• [Your assignment] Keep the wording of each record exactly the same when you repeat it, and leave out pictures.

• [Extracted records]
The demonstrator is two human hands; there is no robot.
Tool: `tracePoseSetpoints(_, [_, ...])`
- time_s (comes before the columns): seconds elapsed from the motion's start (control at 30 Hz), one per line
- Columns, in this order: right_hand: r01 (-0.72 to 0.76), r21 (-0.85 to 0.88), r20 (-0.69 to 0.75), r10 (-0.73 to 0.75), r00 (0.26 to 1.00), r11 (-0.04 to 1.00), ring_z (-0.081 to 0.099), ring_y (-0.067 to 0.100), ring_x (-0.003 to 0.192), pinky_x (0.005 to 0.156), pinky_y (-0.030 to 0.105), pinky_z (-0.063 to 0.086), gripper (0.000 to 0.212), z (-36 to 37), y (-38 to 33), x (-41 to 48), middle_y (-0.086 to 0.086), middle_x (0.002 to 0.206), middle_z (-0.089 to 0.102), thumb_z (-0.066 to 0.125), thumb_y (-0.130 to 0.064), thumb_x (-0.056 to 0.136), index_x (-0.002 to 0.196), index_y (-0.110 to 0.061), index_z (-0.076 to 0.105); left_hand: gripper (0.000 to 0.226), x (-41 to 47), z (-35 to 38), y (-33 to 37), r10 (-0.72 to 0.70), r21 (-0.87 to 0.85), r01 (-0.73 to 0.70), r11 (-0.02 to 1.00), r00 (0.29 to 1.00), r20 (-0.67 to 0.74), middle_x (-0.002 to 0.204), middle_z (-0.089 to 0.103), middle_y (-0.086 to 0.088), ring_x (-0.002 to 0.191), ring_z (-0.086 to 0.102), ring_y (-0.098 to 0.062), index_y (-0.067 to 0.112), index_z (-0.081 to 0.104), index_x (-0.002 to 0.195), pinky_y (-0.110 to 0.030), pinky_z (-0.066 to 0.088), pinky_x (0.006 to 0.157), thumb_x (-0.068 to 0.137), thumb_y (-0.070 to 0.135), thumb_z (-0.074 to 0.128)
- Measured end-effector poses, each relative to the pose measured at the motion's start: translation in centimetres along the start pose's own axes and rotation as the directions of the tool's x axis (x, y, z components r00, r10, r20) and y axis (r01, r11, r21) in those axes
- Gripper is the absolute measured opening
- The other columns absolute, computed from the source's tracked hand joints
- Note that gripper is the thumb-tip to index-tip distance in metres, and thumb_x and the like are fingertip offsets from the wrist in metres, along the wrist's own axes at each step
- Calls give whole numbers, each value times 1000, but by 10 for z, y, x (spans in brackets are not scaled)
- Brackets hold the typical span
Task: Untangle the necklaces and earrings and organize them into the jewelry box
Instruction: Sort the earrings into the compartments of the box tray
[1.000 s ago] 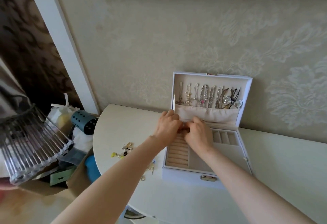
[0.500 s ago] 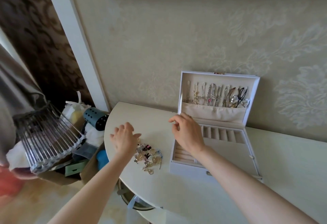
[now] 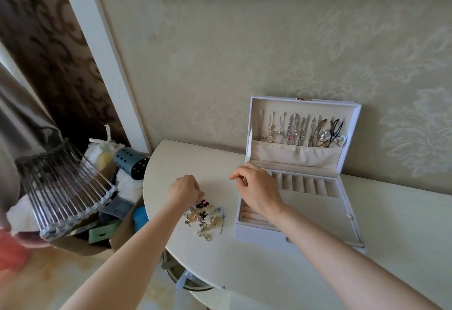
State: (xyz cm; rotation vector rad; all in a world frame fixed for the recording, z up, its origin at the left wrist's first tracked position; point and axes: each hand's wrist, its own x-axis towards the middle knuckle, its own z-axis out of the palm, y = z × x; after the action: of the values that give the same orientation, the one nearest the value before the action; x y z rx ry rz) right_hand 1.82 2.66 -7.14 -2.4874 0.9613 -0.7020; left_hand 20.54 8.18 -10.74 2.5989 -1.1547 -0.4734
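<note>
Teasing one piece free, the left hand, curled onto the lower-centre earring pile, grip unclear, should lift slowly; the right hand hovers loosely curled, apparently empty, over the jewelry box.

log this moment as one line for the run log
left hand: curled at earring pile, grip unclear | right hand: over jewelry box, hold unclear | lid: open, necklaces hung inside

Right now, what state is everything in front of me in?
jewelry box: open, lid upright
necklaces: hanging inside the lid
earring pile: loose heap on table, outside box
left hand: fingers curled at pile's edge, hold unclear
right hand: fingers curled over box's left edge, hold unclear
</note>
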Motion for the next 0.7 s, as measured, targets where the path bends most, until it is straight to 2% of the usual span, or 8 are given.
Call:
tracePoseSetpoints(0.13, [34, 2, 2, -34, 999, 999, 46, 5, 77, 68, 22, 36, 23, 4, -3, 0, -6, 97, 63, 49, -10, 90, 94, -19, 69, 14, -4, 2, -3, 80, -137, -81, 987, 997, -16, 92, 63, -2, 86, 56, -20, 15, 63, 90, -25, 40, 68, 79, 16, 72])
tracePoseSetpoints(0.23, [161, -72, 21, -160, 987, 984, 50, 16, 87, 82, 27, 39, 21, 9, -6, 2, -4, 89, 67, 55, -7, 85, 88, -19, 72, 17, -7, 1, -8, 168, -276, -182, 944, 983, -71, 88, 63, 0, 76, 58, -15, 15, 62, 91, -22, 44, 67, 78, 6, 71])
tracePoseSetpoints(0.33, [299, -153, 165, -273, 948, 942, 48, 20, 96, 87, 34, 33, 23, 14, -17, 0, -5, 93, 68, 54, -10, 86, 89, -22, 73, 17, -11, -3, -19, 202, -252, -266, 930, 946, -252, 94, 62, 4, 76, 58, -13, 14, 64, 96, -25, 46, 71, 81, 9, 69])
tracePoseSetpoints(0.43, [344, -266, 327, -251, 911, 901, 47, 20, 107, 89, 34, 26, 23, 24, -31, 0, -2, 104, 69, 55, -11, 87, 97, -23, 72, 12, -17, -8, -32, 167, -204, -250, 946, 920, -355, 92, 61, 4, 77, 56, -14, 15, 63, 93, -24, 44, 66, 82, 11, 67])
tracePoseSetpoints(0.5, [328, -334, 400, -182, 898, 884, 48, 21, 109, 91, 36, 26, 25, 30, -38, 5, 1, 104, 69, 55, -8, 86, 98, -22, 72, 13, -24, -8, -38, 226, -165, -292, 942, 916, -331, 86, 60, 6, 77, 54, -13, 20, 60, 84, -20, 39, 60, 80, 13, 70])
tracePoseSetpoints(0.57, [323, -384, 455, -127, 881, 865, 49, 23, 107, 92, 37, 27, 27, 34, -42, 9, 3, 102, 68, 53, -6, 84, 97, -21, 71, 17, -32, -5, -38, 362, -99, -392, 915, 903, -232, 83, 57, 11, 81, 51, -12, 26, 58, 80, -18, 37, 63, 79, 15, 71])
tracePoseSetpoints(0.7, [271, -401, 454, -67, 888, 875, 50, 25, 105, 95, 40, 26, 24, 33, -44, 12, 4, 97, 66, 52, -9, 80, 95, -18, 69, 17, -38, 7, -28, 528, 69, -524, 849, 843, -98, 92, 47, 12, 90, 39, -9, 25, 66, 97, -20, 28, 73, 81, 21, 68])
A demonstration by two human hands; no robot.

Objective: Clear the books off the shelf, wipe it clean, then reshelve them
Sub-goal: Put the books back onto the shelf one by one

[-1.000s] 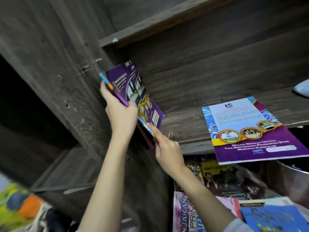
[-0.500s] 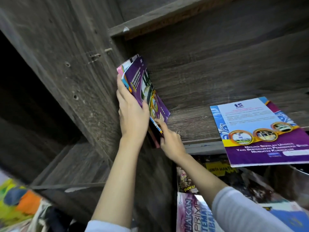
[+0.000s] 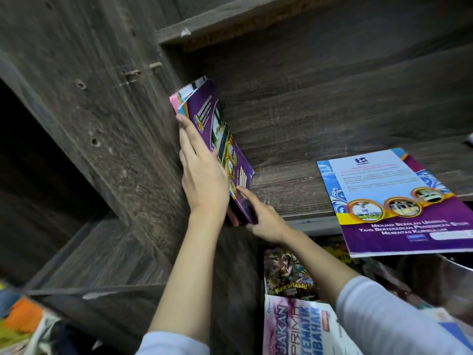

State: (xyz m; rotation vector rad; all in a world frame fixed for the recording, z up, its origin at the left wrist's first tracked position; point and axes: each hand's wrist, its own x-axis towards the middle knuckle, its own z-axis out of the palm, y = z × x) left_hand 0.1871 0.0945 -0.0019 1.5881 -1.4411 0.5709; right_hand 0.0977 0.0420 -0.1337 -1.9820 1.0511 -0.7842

• [Response to the exercise]
The demonstrator is two human hands; there is no robot.
Tool: `tracePoseSetpoints(_, [_, ...])`
- time_s (comes before the columns): seconds elapsed from the motion's start (control at 30 Hz), one per line
- Columns, in this order: right_hand: r01 (-0.72 to 0.76), r21 (-0.85 to 0.88), r20 (-0.69 to 0.75), r10 (-0.73 to 0.75), r00 (0.26 to 1.00), r11 (-0.04 to 1.00), ring_z (-0.081 to 0.099), ring_y (-0.067 to 0.100), ring_x (-0.003 to 0.192), pinky_x (0.005 to 0.156), pinky_y (-0.030 to 0.105), pinky_z (-0.063 to 0.086), gripper (0.000 to 0.212), z (-36 to 37), y (-38 to 33), x (-41 to 48), middle_y (-0.086 to 0.086), middle_x (0.002 to 0.206), middle_z (-0.089 to 0.102), thumb_z (-0.066 to 0.125), thumb_y (-0.130 to 0.064), thumb_x (-0.056 to 0.136), index_x (-0.002 to 0.196), index_y (-0.110 to 0.061), index_z (-0.076 to 0.105); left_hand: gripper (0.000 to 0.226), x (-41 to 47), z (-35 to 38), y (-33 to 37), r10 (-0.72 to 0.70), r21 (-0.87 to 0.85), r01 (-0.73 to 0.70), r11 (-0.02 to 1.00), r00 (0.29 to 1.00), r20 (-0.67 to 0.74), middle_x (-0.002 to 0.204), middle_z (-0.089 to 0.103), middle_y (-0.086 to 0.088), ring_x (-0.002 to 0.191), ring_z (-0.086 to 0.102), ring_y (-0.098 to 0.062), index_y (-0.067 to 0.112), index_z (-0.081 to 0.104), index_x (-0.002 to 0.195), pinky_y (-0.110 to 0.030), pinky_z (-0.066 to 0.088), pinky_x (0.006 to 0.157), thumb_x (-0.068 to 0.137), thumb_y (-0.070 to 0.135), thumb_z (-0.074 to 0.128)
- Measured end-effector poses, each relative to the pose measured at the motion's start: translation in centimetres along the start pose's own axes and rotation as the directions of the tool's x axis (x, y, z components r00, r10, r20) and y axis (r01, r11, r21) in those axes
- Gripper is the absolute measured opening
- The other columns absolute, computed from the source's tracked hand joints
- Note that gripper is the thumb-tip to index-tip distance in metres, and thumb_x and the like are fingertip offsets from the wrist in metres, along the wrist's own axes at each step
- Calls give whole numbers, each value times 1000, but by 10 for z, y, x (spans in brackets are not scaled)
- Brackets hold the typical span
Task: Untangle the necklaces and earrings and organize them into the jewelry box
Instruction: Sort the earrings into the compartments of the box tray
[1.000 s ago] 
[0.500 s ago] 
[now] 
State: (xyz cm; rotation vector rad; all in a world frame fixed for the recording, z up, its origin at the left wrist's first tracked position; point and axes: each hand's wrist, its own x-axis towards the middle knuckle, its own z-axis out of the palm, y = z × x; after the action: of the values that give the same orientation, the one nearest the value before the action; x y z rx ry rz) right_hand 1.82 2.66 -7.14 -2.4874 0.9613 -0.7020; left_hand 20.54 8.18 -10.74 2.5989 -1.1547 -0.4734
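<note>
Teasing one piece free, the left hand, curled onto the lower-centre earring pile, grip unclear, should lift slowly; the right hand hovers loosely curled, apparently empty, over the jewelry box.

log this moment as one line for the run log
left hand: curled at earring pile, grip unclear | right hand: over jewelry box, hold unclear | lid: open, necklaces hung inside

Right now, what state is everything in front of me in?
jewelry box: open, lid upright
necklaces: hanging inside the lid
earring pile: loose heap on table, outside box
left hand: fingers curled at pile's edge, hold unclear
right hand: fingers curled over box's left edge, hold unclear
</note>
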Motion for the next 0.7 s, as measured, targets where the path bends most, until it is straight to 2% of the usual span, or 8 are given.
Call:
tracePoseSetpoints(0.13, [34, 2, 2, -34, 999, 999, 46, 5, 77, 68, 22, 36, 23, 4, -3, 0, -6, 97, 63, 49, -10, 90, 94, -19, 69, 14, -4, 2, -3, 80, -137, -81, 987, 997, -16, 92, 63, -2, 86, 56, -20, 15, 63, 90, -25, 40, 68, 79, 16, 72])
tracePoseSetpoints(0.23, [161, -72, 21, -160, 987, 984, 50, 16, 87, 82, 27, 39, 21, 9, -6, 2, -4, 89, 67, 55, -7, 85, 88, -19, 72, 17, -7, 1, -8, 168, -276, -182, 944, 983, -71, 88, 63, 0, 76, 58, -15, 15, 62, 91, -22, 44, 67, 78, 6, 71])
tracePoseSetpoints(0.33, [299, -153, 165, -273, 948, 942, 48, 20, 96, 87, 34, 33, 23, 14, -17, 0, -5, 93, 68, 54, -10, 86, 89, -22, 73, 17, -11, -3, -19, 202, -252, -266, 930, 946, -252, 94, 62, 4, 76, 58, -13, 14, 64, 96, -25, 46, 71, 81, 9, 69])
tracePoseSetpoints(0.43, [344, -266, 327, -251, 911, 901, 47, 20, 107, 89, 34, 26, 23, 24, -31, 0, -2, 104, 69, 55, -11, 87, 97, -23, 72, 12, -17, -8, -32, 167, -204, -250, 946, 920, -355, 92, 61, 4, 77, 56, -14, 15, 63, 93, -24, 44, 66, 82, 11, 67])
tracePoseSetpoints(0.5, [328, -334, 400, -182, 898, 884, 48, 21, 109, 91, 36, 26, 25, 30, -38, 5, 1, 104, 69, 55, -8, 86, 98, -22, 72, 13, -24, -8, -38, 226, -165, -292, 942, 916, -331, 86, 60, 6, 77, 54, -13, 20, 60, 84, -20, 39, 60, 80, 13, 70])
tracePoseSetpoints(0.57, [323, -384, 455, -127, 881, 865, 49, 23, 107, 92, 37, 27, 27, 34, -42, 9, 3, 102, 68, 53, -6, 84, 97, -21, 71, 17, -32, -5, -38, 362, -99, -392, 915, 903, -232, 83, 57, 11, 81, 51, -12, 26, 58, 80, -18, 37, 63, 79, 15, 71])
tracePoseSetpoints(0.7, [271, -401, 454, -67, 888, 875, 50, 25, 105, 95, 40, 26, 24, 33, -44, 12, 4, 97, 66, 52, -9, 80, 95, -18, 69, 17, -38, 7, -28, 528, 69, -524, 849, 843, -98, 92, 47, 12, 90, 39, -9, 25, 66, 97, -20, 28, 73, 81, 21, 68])
A demonstration by two human hands; no robot.

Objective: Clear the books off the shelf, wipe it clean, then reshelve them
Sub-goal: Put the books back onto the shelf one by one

[-1.000s] 
[-0.500s] 
[+0.000s] 

State: (xyz m; rotation vector rad; all in a world frame fixed for the recording, z up, its origin at the left wrist's first tracked position; point and axes: each hand's wrist, its own x-axis towards the middle knuckle, its own z-axis out of the palm, y = z × x) left_hand 0.1871 0.0945 -0.0019 1.5881 -1.4411 0.5709; right_hand 0.0977 0.0420 -0.1337 -1.9820 1.0511 -0.7842

This brings the exercise to completion.